What the task requires: Of the lines in the data below, write out exactly those from the one holding "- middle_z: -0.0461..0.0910" through the one holding "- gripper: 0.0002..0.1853", both included.

Information given:
◇ ◇ ◇ ◇
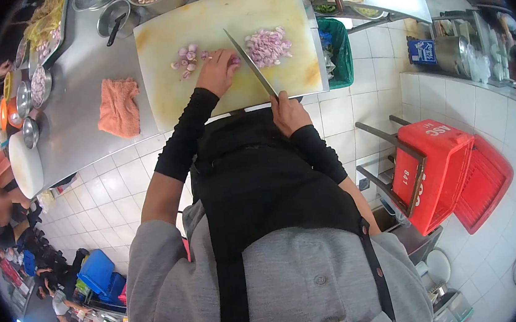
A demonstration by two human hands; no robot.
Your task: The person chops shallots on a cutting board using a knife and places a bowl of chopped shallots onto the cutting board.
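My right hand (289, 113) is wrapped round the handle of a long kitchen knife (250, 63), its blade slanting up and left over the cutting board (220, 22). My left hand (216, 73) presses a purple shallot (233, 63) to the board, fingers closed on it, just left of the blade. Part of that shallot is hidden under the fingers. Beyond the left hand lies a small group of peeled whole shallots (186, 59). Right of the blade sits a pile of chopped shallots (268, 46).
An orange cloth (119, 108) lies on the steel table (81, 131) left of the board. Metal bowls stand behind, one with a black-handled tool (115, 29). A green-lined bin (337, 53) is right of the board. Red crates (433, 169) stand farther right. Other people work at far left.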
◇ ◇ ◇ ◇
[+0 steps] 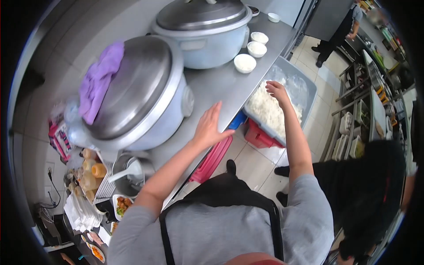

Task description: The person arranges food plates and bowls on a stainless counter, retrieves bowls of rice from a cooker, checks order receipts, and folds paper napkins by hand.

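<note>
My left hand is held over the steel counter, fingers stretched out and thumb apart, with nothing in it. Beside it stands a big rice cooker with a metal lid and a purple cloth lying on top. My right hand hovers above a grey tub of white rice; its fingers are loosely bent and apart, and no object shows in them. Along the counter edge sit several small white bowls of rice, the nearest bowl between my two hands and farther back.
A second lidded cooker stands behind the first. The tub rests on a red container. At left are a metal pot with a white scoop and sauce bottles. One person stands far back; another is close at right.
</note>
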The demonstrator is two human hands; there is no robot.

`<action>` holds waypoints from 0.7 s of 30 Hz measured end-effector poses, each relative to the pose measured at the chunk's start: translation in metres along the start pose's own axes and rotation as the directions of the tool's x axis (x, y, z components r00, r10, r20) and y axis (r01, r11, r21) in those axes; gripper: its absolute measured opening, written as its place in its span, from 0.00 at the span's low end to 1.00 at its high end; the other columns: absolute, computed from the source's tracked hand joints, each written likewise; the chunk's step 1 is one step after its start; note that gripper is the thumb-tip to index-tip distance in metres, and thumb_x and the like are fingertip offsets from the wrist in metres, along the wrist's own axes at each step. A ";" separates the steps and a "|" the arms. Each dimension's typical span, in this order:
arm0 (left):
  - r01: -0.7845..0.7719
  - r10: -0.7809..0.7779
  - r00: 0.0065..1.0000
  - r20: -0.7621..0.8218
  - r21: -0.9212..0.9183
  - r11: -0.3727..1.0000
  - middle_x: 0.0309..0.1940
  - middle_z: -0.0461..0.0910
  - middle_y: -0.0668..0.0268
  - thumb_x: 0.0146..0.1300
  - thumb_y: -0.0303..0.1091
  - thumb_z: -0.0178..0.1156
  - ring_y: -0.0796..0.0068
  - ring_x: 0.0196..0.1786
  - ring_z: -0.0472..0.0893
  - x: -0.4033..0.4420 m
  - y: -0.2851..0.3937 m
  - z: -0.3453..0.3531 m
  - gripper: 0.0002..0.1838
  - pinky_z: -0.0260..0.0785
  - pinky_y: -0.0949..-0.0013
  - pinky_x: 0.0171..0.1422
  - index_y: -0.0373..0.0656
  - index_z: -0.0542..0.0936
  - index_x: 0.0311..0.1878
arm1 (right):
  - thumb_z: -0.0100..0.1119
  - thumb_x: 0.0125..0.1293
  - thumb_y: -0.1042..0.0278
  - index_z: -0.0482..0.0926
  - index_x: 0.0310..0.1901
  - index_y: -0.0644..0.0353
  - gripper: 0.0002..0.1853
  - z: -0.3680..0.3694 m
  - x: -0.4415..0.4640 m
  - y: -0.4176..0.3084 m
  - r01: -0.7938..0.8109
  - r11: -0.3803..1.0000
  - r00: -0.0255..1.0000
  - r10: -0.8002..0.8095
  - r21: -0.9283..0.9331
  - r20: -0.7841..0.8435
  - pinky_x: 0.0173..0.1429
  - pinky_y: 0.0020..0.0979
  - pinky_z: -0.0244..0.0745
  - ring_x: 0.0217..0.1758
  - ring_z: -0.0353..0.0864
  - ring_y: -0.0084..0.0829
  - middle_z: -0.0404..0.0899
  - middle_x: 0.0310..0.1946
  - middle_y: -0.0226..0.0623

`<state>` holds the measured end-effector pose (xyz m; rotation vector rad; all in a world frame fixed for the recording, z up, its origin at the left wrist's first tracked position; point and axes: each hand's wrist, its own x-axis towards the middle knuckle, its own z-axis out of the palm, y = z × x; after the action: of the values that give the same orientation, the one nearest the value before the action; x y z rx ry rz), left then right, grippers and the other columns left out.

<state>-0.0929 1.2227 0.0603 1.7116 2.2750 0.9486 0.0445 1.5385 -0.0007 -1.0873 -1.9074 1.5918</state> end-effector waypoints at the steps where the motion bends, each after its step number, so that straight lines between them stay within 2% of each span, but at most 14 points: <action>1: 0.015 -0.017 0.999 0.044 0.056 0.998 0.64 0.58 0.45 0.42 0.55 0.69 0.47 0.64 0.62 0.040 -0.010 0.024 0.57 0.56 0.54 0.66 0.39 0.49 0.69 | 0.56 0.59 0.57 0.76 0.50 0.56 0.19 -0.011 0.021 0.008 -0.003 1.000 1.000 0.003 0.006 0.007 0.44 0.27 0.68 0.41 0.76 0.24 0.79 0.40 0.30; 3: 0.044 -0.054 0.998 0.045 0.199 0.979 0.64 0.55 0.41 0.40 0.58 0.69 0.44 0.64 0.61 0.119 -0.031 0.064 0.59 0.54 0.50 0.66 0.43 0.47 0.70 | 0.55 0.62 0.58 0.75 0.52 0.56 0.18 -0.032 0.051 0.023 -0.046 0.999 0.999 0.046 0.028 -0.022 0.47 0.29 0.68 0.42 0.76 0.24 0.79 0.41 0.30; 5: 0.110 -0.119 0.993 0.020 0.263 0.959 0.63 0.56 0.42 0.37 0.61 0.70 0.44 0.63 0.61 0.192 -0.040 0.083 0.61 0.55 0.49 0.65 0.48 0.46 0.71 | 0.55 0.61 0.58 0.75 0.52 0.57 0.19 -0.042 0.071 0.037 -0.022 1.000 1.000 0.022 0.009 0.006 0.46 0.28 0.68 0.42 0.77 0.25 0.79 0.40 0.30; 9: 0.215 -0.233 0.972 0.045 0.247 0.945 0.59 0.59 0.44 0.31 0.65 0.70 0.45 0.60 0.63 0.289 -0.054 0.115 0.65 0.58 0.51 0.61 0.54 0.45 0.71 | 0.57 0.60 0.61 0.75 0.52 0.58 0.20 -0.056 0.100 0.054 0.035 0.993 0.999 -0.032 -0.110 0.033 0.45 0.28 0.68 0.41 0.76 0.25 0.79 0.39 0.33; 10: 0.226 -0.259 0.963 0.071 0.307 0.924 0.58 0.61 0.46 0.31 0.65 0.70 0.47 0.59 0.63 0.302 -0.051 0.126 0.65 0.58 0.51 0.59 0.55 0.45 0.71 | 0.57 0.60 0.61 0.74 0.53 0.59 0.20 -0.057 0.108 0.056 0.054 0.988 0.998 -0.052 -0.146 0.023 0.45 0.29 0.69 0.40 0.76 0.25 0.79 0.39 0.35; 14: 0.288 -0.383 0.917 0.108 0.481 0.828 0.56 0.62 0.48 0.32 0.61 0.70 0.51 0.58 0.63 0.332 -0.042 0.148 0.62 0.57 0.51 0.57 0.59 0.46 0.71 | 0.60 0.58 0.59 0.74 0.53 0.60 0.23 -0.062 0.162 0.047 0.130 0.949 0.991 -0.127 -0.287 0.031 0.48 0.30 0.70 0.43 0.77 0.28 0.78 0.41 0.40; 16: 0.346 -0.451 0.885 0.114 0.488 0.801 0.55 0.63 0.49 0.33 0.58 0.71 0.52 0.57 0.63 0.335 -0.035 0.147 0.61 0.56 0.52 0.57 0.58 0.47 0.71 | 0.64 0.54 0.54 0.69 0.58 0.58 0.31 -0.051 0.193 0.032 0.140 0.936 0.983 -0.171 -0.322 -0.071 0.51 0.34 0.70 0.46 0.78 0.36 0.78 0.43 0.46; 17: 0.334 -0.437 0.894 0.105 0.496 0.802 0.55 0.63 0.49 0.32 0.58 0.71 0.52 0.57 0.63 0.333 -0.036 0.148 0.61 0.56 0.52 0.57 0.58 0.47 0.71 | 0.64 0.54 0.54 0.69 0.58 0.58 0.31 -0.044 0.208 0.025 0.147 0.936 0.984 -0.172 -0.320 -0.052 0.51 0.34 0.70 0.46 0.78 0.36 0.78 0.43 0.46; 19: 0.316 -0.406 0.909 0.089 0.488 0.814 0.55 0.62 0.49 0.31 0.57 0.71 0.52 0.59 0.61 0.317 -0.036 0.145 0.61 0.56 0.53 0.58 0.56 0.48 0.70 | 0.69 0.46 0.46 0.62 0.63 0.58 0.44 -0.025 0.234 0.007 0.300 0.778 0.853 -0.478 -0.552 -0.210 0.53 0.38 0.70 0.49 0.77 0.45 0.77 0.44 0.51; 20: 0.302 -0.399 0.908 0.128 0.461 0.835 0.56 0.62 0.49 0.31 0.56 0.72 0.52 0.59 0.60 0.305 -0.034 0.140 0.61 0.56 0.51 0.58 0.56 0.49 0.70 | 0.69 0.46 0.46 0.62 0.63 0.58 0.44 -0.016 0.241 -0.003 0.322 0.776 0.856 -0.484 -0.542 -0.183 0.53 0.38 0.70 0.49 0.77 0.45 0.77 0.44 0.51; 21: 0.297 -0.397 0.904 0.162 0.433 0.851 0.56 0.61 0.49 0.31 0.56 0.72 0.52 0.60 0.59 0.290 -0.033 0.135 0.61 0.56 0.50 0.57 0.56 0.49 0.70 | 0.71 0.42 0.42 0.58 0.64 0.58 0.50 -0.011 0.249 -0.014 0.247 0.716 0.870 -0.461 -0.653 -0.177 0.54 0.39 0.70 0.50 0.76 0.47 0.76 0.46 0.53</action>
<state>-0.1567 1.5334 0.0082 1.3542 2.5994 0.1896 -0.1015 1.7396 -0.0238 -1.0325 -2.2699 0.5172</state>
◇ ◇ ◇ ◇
Result below:
  - middle_z: -0.0461..0.0910
  - middle_y: -0.0668..0.0268
  - thumb_x: 0.0146..0.1300
  - thumb_y: -0.0303..0.1091
  - thumb_z: -0.0178..0.1156
  - ring_y: -0.0796..0.0068
  - ring_x: 0.0196..0.1786
  - ring_z: -0.0472..0.0893
  - x: -0.4033..0.4420 m
  - y: -0.2851..0.3937 m
  - z: -0.3453..0.3531 m
  - gripper: 0.0002..0.1838
  - pinky_z: -0.0260..0.0785
  - pinky_y: -0.0949..-0.0013
  - pinky_x: 0.0171..0.1422
  - index_y: -0.0373..0.0656
  - index_z: -0.0542..0.0936
  - index_x: 0.0311..0.1878
arm1 (right):
  - thumb_z: -0.0100..0.1119
  - thumb_x: 0.0125..0.1293
  - thumb_y: -0.1042..0.0278
  - index_z: -0.0482..0.0926
  - index_x: 0.0310..0.1901
  - index_y: -0.0644..0.0353
  - gripper: 0.0002..0.1853

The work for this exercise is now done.